On May 26, 1915 lightning struck the steeple during a severe thunderstorm. The steeple was badly damaged by fire and the vestibule and baptismal chapel gutted with water. Many of the records prior to 1875, including those of St. Mary’s mission, were destroyed.

The pipe organ was selected by Mrs. Lucille Dunn Strong, a local concert organist and parishioner, and purchased from the Kilgen Organ Company of St. Louis in 1929. Mrs. Strong was trained by the company on the proper operation of the stops and pedals. This pipe organ replaced a fine old pump organ moved from the old church. The old pump reed organ now restored, resides in the priest’s rectory.

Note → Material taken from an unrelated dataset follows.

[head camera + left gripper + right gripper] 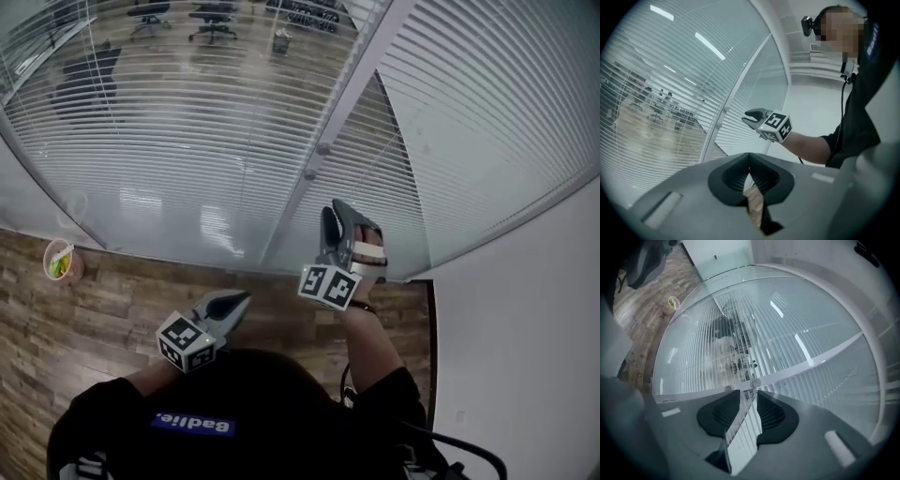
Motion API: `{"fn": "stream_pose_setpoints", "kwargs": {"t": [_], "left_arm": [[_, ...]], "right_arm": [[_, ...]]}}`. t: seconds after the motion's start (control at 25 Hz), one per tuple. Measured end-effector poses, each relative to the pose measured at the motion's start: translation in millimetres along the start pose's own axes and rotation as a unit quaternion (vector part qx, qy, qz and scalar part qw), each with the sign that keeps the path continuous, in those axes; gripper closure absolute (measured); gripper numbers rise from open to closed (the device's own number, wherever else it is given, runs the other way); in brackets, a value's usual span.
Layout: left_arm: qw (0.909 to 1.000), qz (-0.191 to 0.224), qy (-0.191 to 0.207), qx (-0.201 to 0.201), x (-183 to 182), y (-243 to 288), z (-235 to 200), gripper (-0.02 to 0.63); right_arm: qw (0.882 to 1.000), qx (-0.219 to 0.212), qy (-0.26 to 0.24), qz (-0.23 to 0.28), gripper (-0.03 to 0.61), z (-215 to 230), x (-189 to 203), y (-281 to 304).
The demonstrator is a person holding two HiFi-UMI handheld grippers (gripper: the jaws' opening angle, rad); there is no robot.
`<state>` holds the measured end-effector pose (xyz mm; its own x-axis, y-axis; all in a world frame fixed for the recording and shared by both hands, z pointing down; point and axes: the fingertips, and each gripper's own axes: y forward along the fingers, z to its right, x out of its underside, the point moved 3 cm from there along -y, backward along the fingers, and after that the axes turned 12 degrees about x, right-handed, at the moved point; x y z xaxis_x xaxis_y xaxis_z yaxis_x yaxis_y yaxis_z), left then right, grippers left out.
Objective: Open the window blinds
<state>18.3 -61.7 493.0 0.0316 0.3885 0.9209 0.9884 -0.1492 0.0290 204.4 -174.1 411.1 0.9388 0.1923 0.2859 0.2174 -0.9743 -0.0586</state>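
While the left gripper (pixel 236 302) hangs low with jaws pressed together on nothing, the right gripper (pixel 339 214), jaws spread and empty, ought to centre on the small knob (pixel 754 382) on the white post (pixel 356 84) before closing, as that likely tilts the shut blinds (pixel 487 112) beyond.

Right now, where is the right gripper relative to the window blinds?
Head view, centre-right: the right gripper is held up in front of the white window post between the two blinds, just below its two round knobs, jaws apart and empty.
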Motion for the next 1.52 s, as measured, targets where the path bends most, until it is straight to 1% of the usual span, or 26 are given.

Near the East side door the white marble plaque of the Madonna and Child was purchased in Italy by Mr. William Alexander Percy and given in the memory of his mother, Mrs. Leroy Percy.

The stained glass window over the front entrance was formerly in the old church. Prior to the installation of the pipe organ this window could be viewed from the interior of the church. The 14 Stations of the Cross, on the sidewalls, represent the path Christ followed from the time of His sentencing by the Roman Governor Pontius Pilate to His crucifixion. The present ones are not original to the church.